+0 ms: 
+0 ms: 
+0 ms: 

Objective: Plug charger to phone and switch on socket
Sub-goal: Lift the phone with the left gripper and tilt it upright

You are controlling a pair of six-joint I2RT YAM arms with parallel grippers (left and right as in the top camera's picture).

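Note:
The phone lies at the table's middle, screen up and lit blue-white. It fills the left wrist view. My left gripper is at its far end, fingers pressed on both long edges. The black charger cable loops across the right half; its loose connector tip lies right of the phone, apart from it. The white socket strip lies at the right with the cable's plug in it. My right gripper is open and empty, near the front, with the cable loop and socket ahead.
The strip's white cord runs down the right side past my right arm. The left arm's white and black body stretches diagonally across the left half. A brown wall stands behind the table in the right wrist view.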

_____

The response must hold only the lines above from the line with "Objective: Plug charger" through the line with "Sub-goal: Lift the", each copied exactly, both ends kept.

Objective: Plug charger to phone and switch on socket
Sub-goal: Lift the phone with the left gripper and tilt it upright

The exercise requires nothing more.